I ended up catching a 4-pounder and a 5 switching gears later in the day back to my original inclination to fish points.

During the shad spawn, it can be tough after the early morning … if you remember, I wrote this a few weeks back: "Think about a current pattern … the shad spawn which is happening now across much of the county. The early morning fishing routine is to cover as much water as you can on banks with shad and fish fast baits like spinnerbaits, squarebills and quick-moving topwaters and swimbaits. This often lasts till 9 or 10 a.m. if you are really lucky, then it stops. You can fish five more hours with the same lures and speed and literally catch nothing after catching a ton of fish early.”

So how do you catch them when the shad spawn is over?

You have an endless array of options to try and figuring it out is what makes it both fun and frustrating.

One of the most consistent things to look for is late spawners and fry-guarders.

If you noticed during the show, I started throwing a Yo-Zuri 3DB Popper in pockets in the late morning. This was about 9:30 a.m., toward the tail end of the shad spawn. Often during this time I'll slow down a bit and tease them into biting with that walk-the-dog action of a popper. Many times this popper deal can be a great pattern the rest of the day, especially if it's cloudy.

Even though there is a shad spawn, there are almost certainly bass still finishing up spawning and guarding fry. The popper is great for that. It can be hard to stick with it, though, after a feeding frenzy where they were just crushing spinnerbaits. You might go an hour or more between bites once it is done.

The Yo-Zuri Popper I use is 3’ inches long and walks like a champ with 15-pound Yo-Zuri Hybrid tied on a loop knot. I like the Falcon 7-foot Expert medium-heavy all-around rod for the popper and a fast reel. I cast to targets and walk in a really small area, then reel it in to the next target.

If you are like me, you don’t fish the same lake multiple days in a row, so decision-making based on current conditions and making the most of what you have is the best way to have fun.

When I fished big tournaments, it was different with 3 days to practice. In one such event, on Bull Shoals in Arkansas a few years back, I was in an Elite Series event and it was in the heart of a shad spawn.

My pattern was a big spinnerbait and crankbait parallel to steep rocky banks for the first couple of hours, easily securing enough weight for a check in those early hours. Then it would just stop.

I’d switch gears and begin pitching a 3/4-ounce Eco-Pro Kira jig into standing timber nearby.

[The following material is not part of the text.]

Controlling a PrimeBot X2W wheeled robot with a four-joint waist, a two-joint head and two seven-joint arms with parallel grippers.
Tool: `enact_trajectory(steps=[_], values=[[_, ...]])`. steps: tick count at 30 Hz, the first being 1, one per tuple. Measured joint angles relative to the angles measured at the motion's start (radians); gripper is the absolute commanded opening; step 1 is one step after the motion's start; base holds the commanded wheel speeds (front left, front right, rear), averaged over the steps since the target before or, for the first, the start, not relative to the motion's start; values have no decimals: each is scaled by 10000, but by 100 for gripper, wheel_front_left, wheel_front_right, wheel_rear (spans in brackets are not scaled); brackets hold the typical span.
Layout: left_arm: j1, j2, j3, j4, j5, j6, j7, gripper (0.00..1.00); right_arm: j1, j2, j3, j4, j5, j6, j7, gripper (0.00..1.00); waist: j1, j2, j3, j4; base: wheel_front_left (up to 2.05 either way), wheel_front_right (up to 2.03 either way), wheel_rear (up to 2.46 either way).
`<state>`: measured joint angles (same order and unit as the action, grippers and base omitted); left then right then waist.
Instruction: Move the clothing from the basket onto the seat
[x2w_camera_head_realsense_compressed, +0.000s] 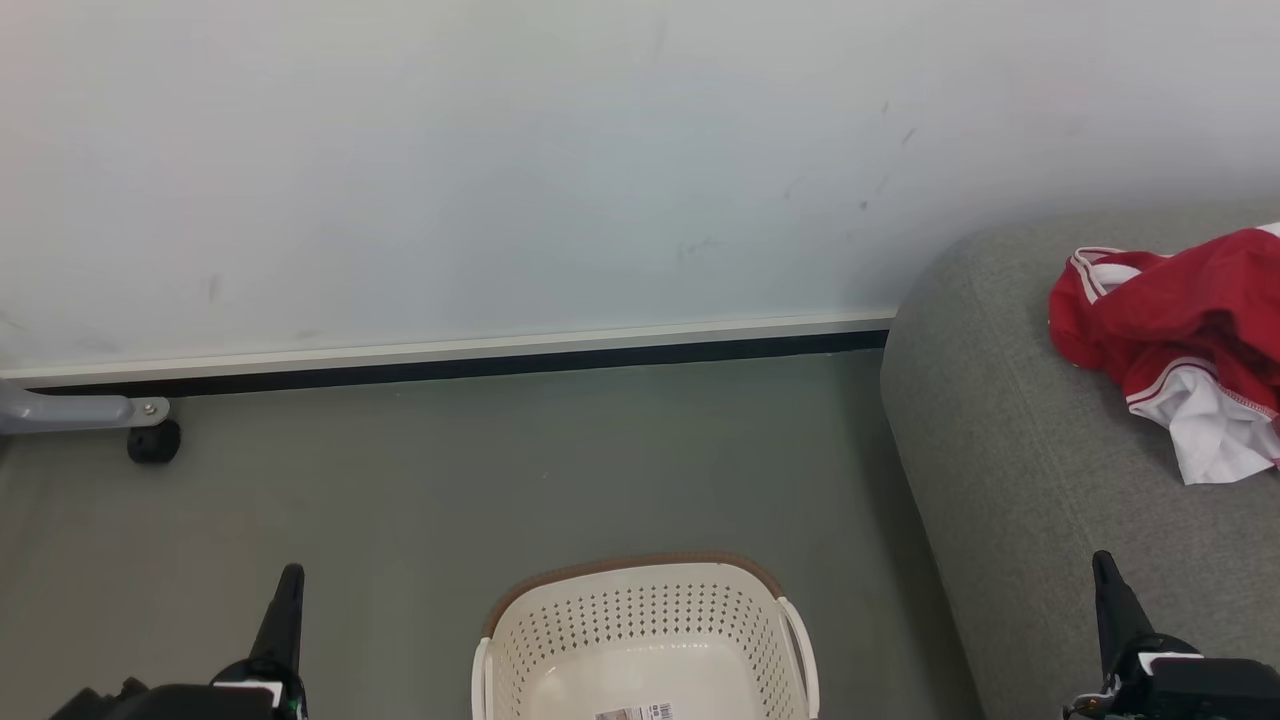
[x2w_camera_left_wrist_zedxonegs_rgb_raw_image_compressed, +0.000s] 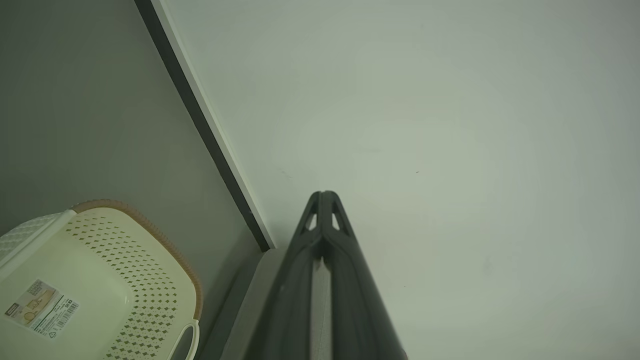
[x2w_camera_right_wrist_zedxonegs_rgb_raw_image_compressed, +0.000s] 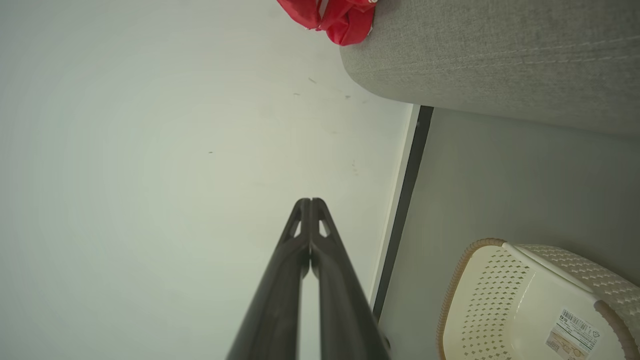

The combination of the small size and heavy weight of the tungsten got down into those deep trees in a hurry, getting reaction bites from the mid-day fish. I’d end up culling out a few fish each day doing that. It was really fun pulling them out of the trees with some vicious bites.

Don’t be scared of heavy jigs. They get a lot of bites and generate reactions from inactive fish. If a slow bait went through there they would have time to move out of the way. With a heavy one they don’t have time and they will eat it out of reaction. Most were suspended down about 7 feet on trees that were in 20 feet of water.

That tournament was won by Brandon Palaniuk on a deep-diving crankbait on a road bed in April, and that really took everyone in the field by surprise. Is that the norm? Certainly not. Hats off to Brandon for discovering that pattern.

My point is, you can consider literally everything and there is no one thing that is the best after the shad finish spawning in the morning.